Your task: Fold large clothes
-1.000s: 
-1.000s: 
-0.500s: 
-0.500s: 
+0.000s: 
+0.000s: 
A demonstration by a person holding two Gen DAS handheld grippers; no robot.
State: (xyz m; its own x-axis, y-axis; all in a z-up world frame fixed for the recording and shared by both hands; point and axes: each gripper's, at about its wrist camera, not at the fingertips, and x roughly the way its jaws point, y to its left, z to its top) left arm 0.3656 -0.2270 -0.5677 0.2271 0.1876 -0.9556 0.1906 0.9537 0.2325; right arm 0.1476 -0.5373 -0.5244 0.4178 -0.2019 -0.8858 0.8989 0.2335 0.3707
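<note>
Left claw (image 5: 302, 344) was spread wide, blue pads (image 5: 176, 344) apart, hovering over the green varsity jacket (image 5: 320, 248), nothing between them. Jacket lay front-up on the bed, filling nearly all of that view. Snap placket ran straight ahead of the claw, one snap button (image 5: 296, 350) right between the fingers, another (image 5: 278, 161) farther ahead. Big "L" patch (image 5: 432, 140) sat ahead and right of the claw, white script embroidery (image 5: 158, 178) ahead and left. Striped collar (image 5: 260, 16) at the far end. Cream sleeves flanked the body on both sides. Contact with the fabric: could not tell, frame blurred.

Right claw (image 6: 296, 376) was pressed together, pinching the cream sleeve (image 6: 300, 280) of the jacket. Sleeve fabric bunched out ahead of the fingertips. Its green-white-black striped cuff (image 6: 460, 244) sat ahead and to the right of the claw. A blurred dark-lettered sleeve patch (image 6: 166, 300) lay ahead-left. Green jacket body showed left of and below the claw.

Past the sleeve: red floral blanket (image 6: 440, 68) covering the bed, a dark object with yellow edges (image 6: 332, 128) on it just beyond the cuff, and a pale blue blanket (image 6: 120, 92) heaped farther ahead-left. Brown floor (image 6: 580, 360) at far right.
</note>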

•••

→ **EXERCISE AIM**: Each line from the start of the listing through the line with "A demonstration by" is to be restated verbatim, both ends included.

→ **TASK ANSWER**:
Your task: Fold large clothes
-1.000s: 
-1.000s: 
-0.500s: 
-0.500s: 
+0.000s: 
+0.000s: 
A demonstration by a person holding two Gen DAS handheld grippers; no robot.

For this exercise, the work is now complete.